5. The antenna system of claim 4, wherein the first ground plane is located directly below the antenna array, and the metal patches are distributed on left and right sides of the first ground plane.

6. The antenna system of claim 4 or 5, wherein the metal patch is uniformly spread over the area of the first PCB surface except for the first ground plane.

7. The antenna system of claim 4, wherein the second ground plane evenly spreads across the third PCB surface.

8. The antenna system of claim 1, wherein the metal patch is circular and has a diameter of a quarter waveguide wavelength.

9. The antenna system of claim 1, wherein a width of the antenna array is less than a width of the first ground plane.

10. An in-vehicle millimeter-wave radar characterized in that it comprises an antenna system according to any one of claims 1 to 9.

Technical Field

The embodiment of the invention relates to the technical field of antennas, in particular to an antenna system and a vehicle-mounted millimeter wave radar.

Background

With the continuous development of intelligent driving technology, vehicle-mounted millimeter wave radars are widely applied. The vehicle-mounted millimeter wave radar is a detection radar operating in a millimeter wave band, and detects obstacles around a vehicle through an antenna system.
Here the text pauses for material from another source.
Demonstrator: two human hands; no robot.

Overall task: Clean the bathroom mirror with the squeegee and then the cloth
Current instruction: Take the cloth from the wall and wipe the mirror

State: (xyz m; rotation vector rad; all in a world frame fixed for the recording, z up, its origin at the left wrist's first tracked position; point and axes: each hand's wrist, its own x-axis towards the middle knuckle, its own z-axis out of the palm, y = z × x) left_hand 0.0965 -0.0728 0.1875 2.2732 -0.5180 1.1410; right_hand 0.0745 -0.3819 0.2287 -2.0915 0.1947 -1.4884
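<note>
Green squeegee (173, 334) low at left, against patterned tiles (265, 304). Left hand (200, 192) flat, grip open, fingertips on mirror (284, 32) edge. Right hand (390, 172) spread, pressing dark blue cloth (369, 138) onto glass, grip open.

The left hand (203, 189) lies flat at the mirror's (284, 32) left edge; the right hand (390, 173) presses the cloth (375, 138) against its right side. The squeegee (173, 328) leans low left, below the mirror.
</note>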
In the related art, an antenna system of the millimeter wave radar generally includes an antenna array and a metal ground, and the antenna array can radiate a high-frequency radar signal to a free space. However, the inventors found in the course of implementing embodiments of the present invention that: the high-frequency radar signal radiated by the antenna array can generate a reflected radar signal after passing through the metal ground, and the reflected radar signal and the high-frequency radar signal radiated by the antenna array can be offset, so that a radiation pattern of the antenna array generates pits in a large-angle direction, and the large-angle sensing capability of the antenna system is poor.

Disclosure of Invention

In view of the above problems, embodiments of the present invention provide an antenna system and a vehicle-mounted millimeter wave radar, so as to solve the problem in the prior art that the antenna system has poor large-angle sensing capability.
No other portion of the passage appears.